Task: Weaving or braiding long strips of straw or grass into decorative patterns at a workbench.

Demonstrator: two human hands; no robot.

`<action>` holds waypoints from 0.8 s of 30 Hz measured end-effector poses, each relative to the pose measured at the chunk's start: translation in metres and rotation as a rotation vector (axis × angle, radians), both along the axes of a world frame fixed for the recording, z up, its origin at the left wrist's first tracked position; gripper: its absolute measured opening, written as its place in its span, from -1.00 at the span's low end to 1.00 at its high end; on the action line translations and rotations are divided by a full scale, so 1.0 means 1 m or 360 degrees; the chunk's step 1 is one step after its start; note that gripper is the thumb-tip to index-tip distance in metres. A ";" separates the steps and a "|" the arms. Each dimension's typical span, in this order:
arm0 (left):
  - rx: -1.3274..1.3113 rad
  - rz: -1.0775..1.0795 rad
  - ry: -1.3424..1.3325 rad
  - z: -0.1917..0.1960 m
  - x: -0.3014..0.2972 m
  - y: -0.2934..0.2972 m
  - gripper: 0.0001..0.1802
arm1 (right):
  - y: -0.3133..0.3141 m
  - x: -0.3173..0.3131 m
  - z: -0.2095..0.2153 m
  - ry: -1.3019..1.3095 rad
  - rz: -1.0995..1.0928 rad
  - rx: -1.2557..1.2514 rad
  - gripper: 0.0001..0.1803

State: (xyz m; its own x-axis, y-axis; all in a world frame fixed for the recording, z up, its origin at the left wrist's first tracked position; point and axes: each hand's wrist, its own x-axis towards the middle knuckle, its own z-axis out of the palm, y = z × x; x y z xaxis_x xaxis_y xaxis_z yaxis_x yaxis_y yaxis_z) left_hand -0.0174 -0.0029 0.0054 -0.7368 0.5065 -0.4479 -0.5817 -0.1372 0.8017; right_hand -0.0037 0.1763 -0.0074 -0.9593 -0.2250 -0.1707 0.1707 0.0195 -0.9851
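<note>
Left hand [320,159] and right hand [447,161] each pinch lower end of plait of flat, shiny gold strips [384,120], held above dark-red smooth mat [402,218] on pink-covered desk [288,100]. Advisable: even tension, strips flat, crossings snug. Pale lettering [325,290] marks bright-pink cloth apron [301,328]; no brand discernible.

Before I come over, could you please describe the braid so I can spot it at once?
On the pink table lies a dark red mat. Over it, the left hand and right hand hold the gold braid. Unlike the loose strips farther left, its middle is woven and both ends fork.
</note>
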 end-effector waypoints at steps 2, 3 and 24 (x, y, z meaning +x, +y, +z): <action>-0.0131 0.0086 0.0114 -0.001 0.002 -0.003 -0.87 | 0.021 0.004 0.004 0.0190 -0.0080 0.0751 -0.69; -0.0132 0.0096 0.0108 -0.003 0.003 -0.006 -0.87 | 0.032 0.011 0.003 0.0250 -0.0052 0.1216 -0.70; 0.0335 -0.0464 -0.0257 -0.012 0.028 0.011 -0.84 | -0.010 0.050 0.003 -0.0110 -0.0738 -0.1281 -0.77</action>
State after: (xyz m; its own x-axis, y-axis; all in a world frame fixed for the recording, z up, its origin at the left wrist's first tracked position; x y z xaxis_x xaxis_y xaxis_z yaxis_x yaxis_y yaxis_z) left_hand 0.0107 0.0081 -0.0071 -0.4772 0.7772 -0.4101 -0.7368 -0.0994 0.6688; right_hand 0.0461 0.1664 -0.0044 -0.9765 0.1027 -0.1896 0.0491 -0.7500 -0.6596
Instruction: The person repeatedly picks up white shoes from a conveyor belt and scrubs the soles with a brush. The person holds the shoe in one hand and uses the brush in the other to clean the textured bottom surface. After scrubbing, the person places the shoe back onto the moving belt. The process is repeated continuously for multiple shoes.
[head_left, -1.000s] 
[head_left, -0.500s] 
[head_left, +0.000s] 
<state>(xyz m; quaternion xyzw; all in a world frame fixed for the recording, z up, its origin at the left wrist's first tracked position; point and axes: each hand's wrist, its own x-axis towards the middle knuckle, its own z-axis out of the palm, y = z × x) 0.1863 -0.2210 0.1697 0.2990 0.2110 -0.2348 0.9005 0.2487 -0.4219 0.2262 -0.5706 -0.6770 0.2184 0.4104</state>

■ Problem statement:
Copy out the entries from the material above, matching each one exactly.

■ Output of the exercise:
Task: Weaving or braiding long strips of straw or grass into decorative patterns at a workbench.

Demonstrator: two human hands; no robot.

`<action>` holds waypoints from 0.8 s of 30 Hz measured end-effector poses, each relative to the pose measured at the chunk's start: translation in metres and rotation as a rotation vector (axis × angle, radians), both along the axes of a world frame fixed for the recording, z up, its origin at the left wrist's first tracked position; gripper: its absolute measured opening, written as its place in its span, from -1.00 at the span's low end to 1.00 at its high end; on the action line translations and rotations are divided by a full scale, so 1.0 means 1 m or 360 degrees; the chunk's step 1 is one step after its start; note that gripper is the thumb-tip to index-tip distance in metres. A ";" separates the steps and a "|" the arms. Each dimension's typical span, in this order:
arm0 (left):
  - rx: -1.3274..1.3113 rad
  - rz: -1.0775..1.0795 rad
  - ry: -1.3424..1.3325 rad
  - z: -0.1917..0.1960 m
  - x: -0.3014..0.2972 m
  - y: -0.2934..0.2972 m
  - gripper: 0.0001..0.1802
arm1 (right):
  - y: -0.3133..0.3141 m
  - x: -0.3173..0.3131 m
  - z: -0.2095..0.2153 m
  - ry: -1.3019..1.3095 rad
  - rz: -1.0995..1.0928 rad
  - rx: -1.2557..1.2514 rad
  - gripper: 0.0001..0.1803

State: (xyz m; its own x-axis, y-axis; all in a world frame fixed for the recording, z up, its origin at the left wrist's first tracked position; point and axes: each hand's wrist, its own x-axis towards the middle knuckle, its own z-axis out of the palm, y = z × x; x y z xaxis_x xaxis_y xaxis_z yaxis_x yaxis_y yaxis_z) left_hand -0.0174 -0.0029 0.0054 -0.7368 0.5065 -0.4479 -0.5817 -0.1372 0.8017; right_hand -0.0037 0.1763 -0.0074 -0.9593 -0.2250 -0.1707 0.1707 0.0195 -0.9851
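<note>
Left hand [320,159] and right hand [447,161] each pinch lower end of plait of flat, shiny gold strips [384,120], held above dark-red smooth mat [402,218] on pink-covered desk [288,100]. Advisable: even tension, strips flat, crossings snug. Pale lettering [325,290] marks bright-pink cloth apron [301,328]; no brand discernible.

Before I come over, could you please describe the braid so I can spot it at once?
On the pink table lies a dark red mat. Over it, the left hand and right hand hold the gold braid. Unlike the loose strips farther left, its middle is woven and both ends fork.
</note>
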 end-effector waypoints at steps 2, 3 and 24 (x, y, z meaning +x, +y, +z): <action>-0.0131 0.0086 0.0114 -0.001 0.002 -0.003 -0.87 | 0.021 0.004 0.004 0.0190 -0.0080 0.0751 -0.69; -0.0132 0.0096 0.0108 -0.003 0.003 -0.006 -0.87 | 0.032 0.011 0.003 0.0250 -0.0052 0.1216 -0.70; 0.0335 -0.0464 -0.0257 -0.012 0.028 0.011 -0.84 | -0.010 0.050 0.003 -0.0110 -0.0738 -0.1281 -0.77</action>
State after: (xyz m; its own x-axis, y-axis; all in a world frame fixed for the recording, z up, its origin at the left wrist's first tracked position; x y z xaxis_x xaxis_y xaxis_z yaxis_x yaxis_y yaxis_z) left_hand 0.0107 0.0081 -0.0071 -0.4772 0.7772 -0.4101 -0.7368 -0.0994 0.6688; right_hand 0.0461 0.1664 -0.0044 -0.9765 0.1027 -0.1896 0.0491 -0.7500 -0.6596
Instruction: The person repeatedly picks up white shoes from a conveyor belt and scrubs the soles with a brush. The person holds the shoe in one hand and uses the brush in the other to clean the textured bottom surface. After scrubbing, the person places the shoe back onto the moving belt. The process is repeated continuously for multiple shoes.
[head_left, -1.000s] 
[head_left, -0.500s] 
[head_left, +0.000s] 
<state>(xyz m; quaternion xyzw; all in a world frame fixed for the recording, z up, its origin at the left wrist's first tracked position; point and axes: each hand's wrist, its own x-axis towards the middle knuckle, its own z-axis out of the palm, y = z × x) 0.1863 -0.2210 0.1697 0.2990 0.2110 -0.2348 0.9005 0.2487 -0.4219 0.2262 -0.5706 -0.6770 0.2184 0.4104</state>

The full output has been given.